In response to theme park industry concerns, Los Angeles County has slightly eased its upcoming COVID-19 vaccination / testing requirement for visitors to large venues like Six Flags Magic Mountain and Universal Studios Hollywood, but the General mandate will remain.
Under a recently enacted County Health Officer Order, all attendees and employees at outdoor mega-events with 10,000 people or more will be required to show proof of COVID vaccination or a negative test within 72 hours, and the mandate will take effect on October 7.
The order will apply to large theme parks, which were recently categorized by the state as a great place for outdoor events.
County theme parks, along with an industry association, raised concerns about the requirement, claiming they had limited staff to verify required documentation, both a vaccine / test verification and photo ID, which could lead to lengthy lines for admission to parks.
They also argued that customers who bought tickets in advance before the requirements were announced should have a grace period.
When asked about the issue during the Board of Supervisors meeting Tuesday, county Public Health Director Barbara Ferrer said small changes are being made to facilitate implementation of the rules at theme parks like Magic Mountain and Universal Studios.
Specifically, the county will no longer require proof of a negative COVID test for clients 11 and under, an age group that is not yet eligible for vaccines. The county also removed the requirement for clients 17 and under to provide photo identification along with their proof of vaccination / evidence.
The county also agreed to delay the photo ID requirement for individuals 18 and older until November 1, although individuals will still have to provide proof of vaccination / proof as of October 7.
Ferrer said the delay “gives everyone more time to implement their (vaccine / testing verification) systems and then add the ID requirement in November.”
Supervisor Kathryn Barger, whose district includes Magic Mountain, said she sympathized with the park and its concerns about implementing county requirements, which go beyond those required by the state. He said the requirement “caught Six Flags by surprise” and urged Ferrer to work more closely with industries that may be affected by the new orders from health officials.
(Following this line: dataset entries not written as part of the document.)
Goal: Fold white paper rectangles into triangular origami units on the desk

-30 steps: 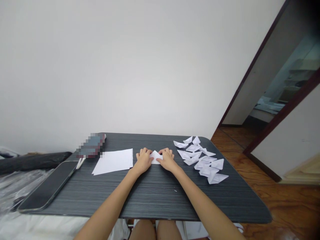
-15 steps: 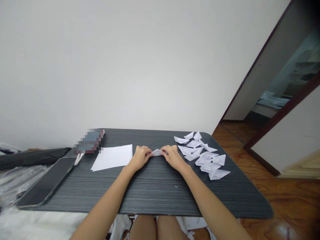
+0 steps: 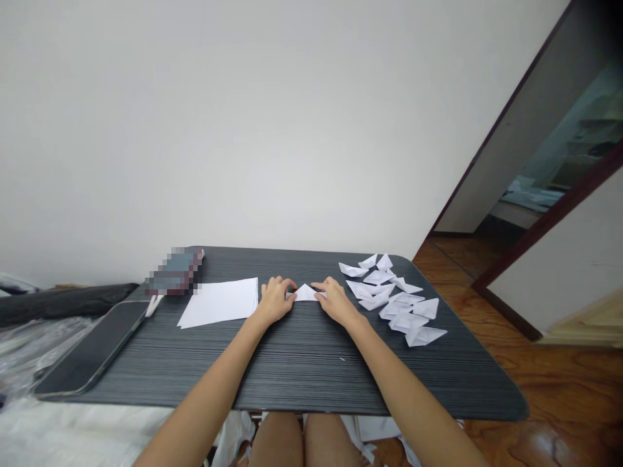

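Folded white paper is on dark wood-grain table, approx mid-width, btwn both hands, peak pointing away from person, long edge toward them. L hand is at its L end: thumb on the corner, forefinger curved above w/ narrow gap to thumb, other fingers bent. R hand mirrors that at R end, thumb at corner, forefinger reaching near the slope, gap also narrow. Can't tell if either end is pinched or just pressed.

Stack of blank white sheets lies just L of L hand, slightly fanned. Group of folded paper boats sits R of R hand, approx a dozen pcs, close together, some touching. Tiny white scrap lies nearer the front edge, by R forearm.

Far L: pixelated item w/ white cord-like strip next to it, then black flat slab w/ pale rim along table's L side; can't tell exactly what it is. Plain white wall behind, brown wood floor on R.
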A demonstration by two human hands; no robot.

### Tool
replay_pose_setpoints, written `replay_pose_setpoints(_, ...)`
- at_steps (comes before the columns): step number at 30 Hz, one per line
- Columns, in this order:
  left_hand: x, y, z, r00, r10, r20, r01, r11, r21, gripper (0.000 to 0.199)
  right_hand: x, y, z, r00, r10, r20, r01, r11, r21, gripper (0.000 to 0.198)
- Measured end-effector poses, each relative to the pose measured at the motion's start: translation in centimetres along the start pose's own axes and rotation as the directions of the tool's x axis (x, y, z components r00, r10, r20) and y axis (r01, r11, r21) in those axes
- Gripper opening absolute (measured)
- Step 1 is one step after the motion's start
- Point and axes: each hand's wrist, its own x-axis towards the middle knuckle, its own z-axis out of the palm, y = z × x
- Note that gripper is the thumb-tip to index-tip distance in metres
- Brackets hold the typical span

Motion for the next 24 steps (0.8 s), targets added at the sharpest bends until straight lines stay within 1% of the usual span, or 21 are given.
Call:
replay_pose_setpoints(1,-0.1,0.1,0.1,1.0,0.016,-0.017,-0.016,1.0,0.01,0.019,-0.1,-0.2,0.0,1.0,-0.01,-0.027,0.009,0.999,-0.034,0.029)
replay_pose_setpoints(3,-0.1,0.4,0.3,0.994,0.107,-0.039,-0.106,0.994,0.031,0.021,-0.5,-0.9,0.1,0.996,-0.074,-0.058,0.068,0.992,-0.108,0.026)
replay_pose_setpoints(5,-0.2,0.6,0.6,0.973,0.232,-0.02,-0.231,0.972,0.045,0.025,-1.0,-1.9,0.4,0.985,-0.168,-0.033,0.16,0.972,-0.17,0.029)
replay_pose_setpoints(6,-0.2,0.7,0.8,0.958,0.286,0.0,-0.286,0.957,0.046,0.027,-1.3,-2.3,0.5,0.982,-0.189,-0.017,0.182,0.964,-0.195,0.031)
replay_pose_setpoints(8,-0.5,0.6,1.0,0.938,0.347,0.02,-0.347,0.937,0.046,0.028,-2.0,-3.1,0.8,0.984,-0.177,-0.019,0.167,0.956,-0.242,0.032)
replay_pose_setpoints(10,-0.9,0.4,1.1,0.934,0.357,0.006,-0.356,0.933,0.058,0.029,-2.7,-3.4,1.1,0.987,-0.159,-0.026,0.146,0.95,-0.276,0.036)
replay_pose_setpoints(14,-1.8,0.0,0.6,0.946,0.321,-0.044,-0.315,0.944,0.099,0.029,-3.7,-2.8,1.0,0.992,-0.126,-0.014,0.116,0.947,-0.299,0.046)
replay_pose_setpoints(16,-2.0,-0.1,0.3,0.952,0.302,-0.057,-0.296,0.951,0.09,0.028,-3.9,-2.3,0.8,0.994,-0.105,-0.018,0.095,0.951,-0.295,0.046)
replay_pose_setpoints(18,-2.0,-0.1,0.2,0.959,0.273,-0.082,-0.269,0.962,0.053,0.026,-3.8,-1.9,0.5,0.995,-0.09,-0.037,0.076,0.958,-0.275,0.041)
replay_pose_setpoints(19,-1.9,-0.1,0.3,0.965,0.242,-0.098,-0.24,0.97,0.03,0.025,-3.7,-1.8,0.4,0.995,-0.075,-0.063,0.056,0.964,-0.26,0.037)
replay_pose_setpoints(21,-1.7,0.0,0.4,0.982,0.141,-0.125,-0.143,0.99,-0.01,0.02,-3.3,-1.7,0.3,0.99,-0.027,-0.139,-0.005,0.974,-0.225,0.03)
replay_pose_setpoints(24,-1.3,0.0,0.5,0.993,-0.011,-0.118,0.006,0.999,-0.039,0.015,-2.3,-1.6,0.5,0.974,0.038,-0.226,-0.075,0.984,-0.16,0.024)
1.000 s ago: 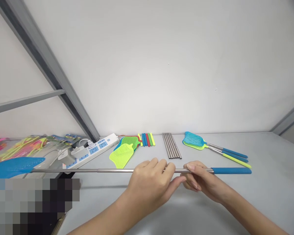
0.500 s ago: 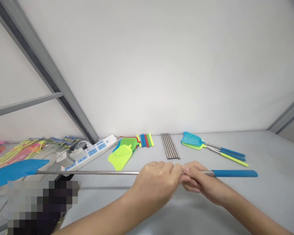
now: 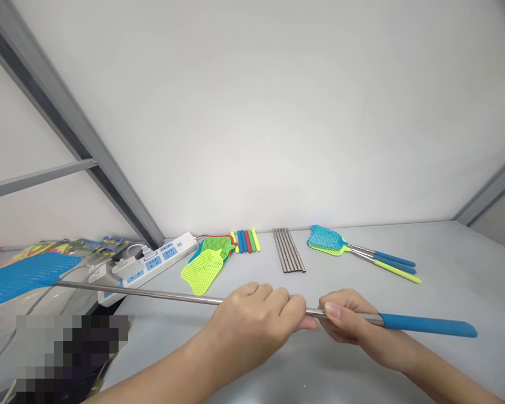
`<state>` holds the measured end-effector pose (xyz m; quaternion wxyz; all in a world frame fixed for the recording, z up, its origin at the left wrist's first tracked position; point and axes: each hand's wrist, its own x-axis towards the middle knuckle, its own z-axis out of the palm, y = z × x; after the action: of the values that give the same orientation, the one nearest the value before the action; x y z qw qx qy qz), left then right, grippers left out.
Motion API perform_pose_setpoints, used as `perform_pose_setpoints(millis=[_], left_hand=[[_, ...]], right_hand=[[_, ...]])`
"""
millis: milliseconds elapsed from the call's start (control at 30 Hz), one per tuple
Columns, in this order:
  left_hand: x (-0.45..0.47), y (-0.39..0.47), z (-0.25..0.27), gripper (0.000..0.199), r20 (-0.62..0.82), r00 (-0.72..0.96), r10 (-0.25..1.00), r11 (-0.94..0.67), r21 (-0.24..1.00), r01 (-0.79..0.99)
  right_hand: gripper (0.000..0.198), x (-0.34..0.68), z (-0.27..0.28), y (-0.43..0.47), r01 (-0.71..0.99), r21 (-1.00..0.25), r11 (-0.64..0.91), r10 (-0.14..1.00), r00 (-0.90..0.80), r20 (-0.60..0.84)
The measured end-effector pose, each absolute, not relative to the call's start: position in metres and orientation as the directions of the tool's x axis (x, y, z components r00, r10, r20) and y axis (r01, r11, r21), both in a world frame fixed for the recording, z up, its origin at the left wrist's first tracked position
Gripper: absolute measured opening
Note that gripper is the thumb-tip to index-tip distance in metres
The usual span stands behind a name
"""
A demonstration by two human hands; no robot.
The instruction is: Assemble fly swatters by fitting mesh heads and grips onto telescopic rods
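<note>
A fly swatter with a long telescopic metal rod (image 3: 180, 298) stretches across the view above the table. Its blue perforated head (image 3: 29, 275) is at the far left and its blue grip (image 3: 429, 325) at the right. My left hand (image 3: 261, 311) is wrapped round the middle of the rod, knuckles up. Closer to the blue grip, my right hand (image 3: 357, 322) pinches the rod, thumb on top. A short stretch of bare rod shows between my hands.
Behind lie loose swatter heads (image 3: 202, 272), short coloured grips (image 3: 246, 241), several metal rods (image 3: 289, 250) and a few whole swatters (image 3: 328, 238). A white power strip (image 3: 155, 264) with plugs is at the left, beside plastic-bagged goods. A wall (image 3: 298, 112) rises behind the table.
My hands have moved apart along the rod, the right one shifting rightward. The swatter now tilts, its grip end lower and farther right, its head slightly higher. The view has shifted slightly.
</note>
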<state>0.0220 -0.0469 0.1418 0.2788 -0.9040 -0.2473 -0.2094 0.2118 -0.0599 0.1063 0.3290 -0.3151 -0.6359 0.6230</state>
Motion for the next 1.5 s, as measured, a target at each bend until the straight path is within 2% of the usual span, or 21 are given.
perform_pose_setpoints(millis=[533, 833, 1500], left_hand=[[0.015, -0.032, 0.132, 0.024, 0.528, 0.790, 0.311, -0.681, -0.456, 0.573], [0.006, -0.029, 0.131, 0.024, 0.530, 0.797, 0.291, -0.671, -0.481, 0.565], [-0.009, -0.033, 0.134, 0.023, 0.482, 0.823, 0.302, -0.656, -0.521, 0.546]], right_hand=[[0.039, 0.224, 0.091, -0.039, -0.007, -0.987, 0.163, 0.821, -0.554, 0.140], [0.039, 0.224, 0.094, -0.038, 0.048, -0.975, 0.217, 0.818, -0.555, 0.155], [0.038, 0.228, 0.091, -0.040, 0.049, -0.974, 0.221, 0.791, -0.594, 0.150]])
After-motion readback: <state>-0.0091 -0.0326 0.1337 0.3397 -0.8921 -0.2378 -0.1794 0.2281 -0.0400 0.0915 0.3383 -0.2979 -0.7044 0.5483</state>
Supervisor Sheila Kuehl, whose district includes Universal Studios, said she’s “a lot less patient with companies who have complained like they didn’t see this coming and were so blind.”
“The reason they don’t want to change is that they have sold millions of dollars worth of tickets across the country,” Kuehl said.
“… We have a huge number of visitors from all over the country, including the red states with very high infection rates. … This is a very large number of people, especially for Halloween tickets, which is what Universal is concerned about. They really want to pack up the park. I think you have to recognize that they are understanding, they are taking a step forward, they want to work on it. But I would suggest that the industry also has a job, and that job is, don’t just send me a letter saying “don’t do this.” Because that is not useful. We will, and I’m not just talking about theme parks. “
The new county health order will also require proof of vaccination for all customers and employees in the interior parts of bars, wineries, breweries, nightclubs and lounges. All users and employees will need at least one dose of vaccine before October 7 and a second dose before November 4.
The order recommends, but does not require, vaccination verification for employees and customers at indoor restaurant sites.